If you want to get your brand seen, you have to make it happen. One publicity stunt is never enough, certainly not if you’re looking to embed yourself in the psyche of society. Businesses have been built and torn down as the result of PR; if you’re not visible then you’re not doing your job.
Beautifulpeople.com is a fantastic example of how any publicity can be good publicity. Almost by definition, the invite-only dating site is going to court controversy. Some might see it as vulgar superficiality, others a dastardly way of exploiting the press and widespread ignorance.
Looking at it objectively, Beautifulpeople is a strange premise based on a dodgy business model. It’s a pretty specific niche and one that isn’t easily definable – what is true beauty after all? Plus, it is the members themselves that get to vote on who is included; therefore many of its potential customers will be waved away before they even get to spend a penny.
On the flipside, as long as they can create interest, they will always attract consumer intrigue – particularly in a market as competitive and popular as online dating. By developing an elitist persona, envious onlookers are more likely to want to sign up and find out if they’re ‘beautiful’. Therefore, what might be described as bad PR to most businesses, could actually work in favour of Beautifulpeople.com.
Today we have seen another great example of this, with 30,000 people thrown off following the (not at all deliberate) ‘Shrek virus’. The site was apparently attacked, allowing anybody to gain access and sign up.
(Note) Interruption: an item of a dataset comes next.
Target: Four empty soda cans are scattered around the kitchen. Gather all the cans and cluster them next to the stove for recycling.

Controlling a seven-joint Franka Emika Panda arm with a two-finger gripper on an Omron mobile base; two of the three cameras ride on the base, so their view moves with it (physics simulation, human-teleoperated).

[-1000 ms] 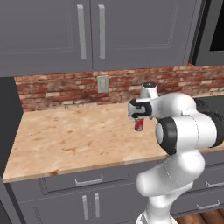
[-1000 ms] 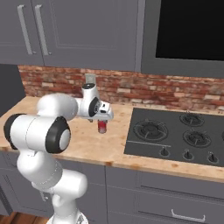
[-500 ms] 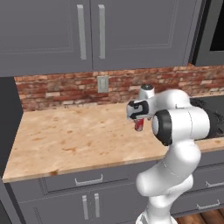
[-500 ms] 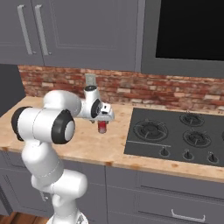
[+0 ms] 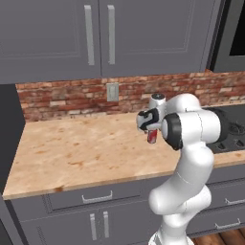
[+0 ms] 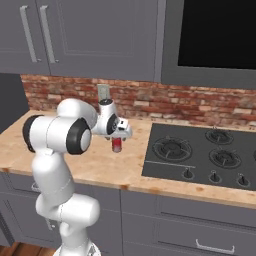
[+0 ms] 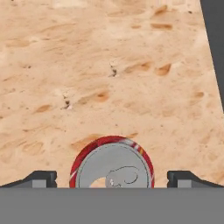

Inevitably, this led to a number of undesirables slipping through the net.
It’s the kind of story that catches the attention. Literally thousands of people being told they’re too ugly for the site. However these embers of interest have been doused in fuel by the ever-respectful Managing Director Greg Hodge.
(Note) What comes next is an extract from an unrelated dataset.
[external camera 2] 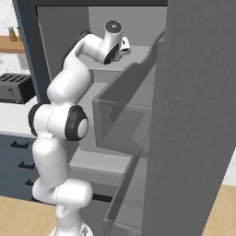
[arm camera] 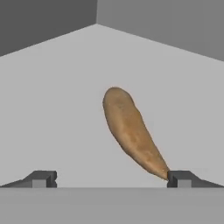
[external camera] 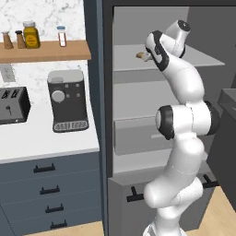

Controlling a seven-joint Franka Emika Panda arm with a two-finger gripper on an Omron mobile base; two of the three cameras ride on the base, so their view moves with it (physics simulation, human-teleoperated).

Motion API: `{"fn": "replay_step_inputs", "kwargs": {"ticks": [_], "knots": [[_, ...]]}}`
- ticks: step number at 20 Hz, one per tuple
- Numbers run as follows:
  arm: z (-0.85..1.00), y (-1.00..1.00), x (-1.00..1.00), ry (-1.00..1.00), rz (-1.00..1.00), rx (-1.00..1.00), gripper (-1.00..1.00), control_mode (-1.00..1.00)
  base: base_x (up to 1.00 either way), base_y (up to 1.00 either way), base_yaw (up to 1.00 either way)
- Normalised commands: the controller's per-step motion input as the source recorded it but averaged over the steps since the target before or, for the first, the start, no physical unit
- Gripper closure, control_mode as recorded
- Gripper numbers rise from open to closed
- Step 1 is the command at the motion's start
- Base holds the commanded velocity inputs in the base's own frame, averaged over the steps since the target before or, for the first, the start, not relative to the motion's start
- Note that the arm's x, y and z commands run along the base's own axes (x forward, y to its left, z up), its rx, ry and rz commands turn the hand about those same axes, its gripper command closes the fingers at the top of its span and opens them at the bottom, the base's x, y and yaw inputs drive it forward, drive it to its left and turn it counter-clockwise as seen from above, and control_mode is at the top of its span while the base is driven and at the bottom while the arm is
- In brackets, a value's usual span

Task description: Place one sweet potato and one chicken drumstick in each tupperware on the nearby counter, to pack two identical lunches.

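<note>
We see our claw [arm camera: 111, 179] spread wide and empty over a pale grey fridge shelf [arm camera: 52, 109]. A smooth tan-brown sweet potato [arm camera: 131, 131], blunt at its far end, lies ahead between the fingers, its tapered tip at the right fingertip [arm camera: 180, 178].

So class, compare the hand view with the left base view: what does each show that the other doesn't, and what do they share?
Hand view: the open claw, fingertips apart, with the sweet potato's tapered end at one tip, and the shelf's back corner. Left base view: the white counter with a coffee machine and toaster, a wooden shelf of bottles, and the drawers. Both: the sweet potato on the grey shelf.
</note>
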Motion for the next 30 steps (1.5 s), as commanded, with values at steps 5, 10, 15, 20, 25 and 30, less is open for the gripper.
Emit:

In an interview with the Guardian, Hodge employed great tact when suggesting that you “can’t just sweep 30,000 ugly people under the carpet.” Uproar ensues, hundreds of comments follow and the column inches increase. Moral indignation is a great tool, particularly for an ‘exclusive club’.
If you want further proof that negative PR is good for business, look no further than Ryanair. The budget airline isn’t shy at courting controversy. Its enigmatic chairman, Michael O’Leary is usually good for a sound bite or two when discussing industry issues. Plus they aren’t adverse to creating their own hype, conjuring up new charges for toilet use and removing a pilot or two. But have their profits suffered as a result? Absolutely not, in fact they continue to improve year on year.
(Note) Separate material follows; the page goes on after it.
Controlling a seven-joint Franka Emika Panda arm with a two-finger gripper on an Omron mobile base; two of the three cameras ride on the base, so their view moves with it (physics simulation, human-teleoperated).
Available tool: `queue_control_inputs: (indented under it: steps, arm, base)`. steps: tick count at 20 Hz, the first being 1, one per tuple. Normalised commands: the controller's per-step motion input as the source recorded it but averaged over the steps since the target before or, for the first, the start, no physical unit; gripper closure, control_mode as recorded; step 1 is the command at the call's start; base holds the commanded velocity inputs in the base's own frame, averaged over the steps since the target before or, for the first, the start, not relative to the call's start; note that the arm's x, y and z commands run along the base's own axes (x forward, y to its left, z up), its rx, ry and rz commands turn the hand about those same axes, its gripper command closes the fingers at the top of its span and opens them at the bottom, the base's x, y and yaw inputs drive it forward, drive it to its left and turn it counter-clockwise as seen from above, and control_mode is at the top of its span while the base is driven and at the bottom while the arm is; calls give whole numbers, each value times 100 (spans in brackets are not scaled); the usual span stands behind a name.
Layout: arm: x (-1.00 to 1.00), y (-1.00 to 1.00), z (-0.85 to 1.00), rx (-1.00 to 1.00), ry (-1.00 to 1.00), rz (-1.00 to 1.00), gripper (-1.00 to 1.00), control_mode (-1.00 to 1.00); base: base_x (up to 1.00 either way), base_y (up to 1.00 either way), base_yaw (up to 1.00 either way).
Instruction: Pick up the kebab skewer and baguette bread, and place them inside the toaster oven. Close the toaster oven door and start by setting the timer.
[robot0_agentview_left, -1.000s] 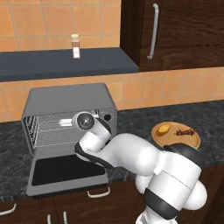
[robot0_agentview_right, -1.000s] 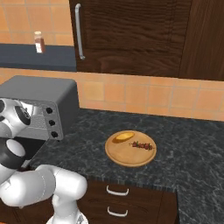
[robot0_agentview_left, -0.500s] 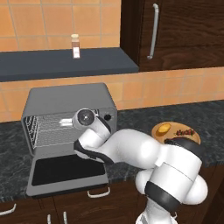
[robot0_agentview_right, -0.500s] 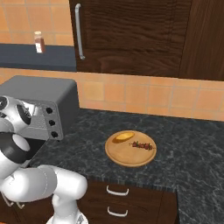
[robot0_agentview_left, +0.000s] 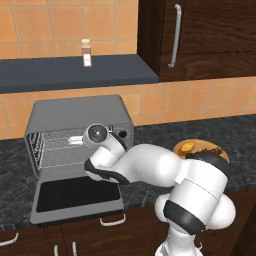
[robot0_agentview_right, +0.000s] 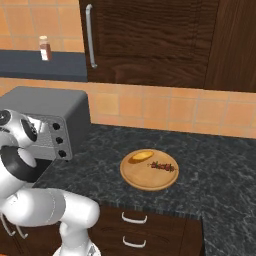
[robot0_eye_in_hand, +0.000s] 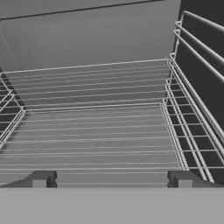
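Hovering wide-open, empty two-finger claw (robot0_eye_in_hand: 112, 178) at boxy grey toaster oven (robot0_agentview_left: 75, 117) mouth | risk: arm snagging wire rack (robot0_eye_in_hand: 92, 127) on withdrawal.

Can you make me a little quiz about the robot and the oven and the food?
1. True or false: the toaster oven door is hanging open.
2. Where are the baguette bread and the kebab skewer? A) on the wire rack B) on the round wooden board C) on the shelf
3. Fill in: the gripper faces the oven's wire rack with its jaws ____ and nothing between them.

Key: 1 true; 2 B; 3 open.
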Motion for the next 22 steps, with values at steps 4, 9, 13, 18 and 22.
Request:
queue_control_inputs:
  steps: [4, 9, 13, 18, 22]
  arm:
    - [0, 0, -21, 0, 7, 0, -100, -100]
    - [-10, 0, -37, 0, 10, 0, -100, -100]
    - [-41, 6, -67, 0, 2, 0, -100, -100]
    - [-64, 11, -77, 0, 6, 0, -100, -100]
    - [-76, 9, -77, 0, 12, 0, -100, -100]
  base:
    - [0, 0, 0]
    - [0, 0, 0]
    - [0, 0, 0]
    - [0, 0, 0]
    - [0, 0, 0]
Beautifulpeople appears to be in the same mould. It might be a treacherous path on which they tread, but it is one that is likely to prove more valuable in the long run. Fortunately the Internet provides the perfect incubation like environment for continued growth and distribution of PR and popularity. Looking at the backlinks coming from major websites and blogs, their SEO is certainly not suffering as a result of a few adverse reviews.
Last year they threw 5,000 off the site for gaining weight over Christmas and my guess would be that there will be a similar story in the next years or so. They provide the bait, we jump on it. Whilst the message that these kinds of sites send out is deplorable, it’s a business model that works and will continue flourishing as long as people continue to find it interesting. Shameful, but ultimately unavoidable.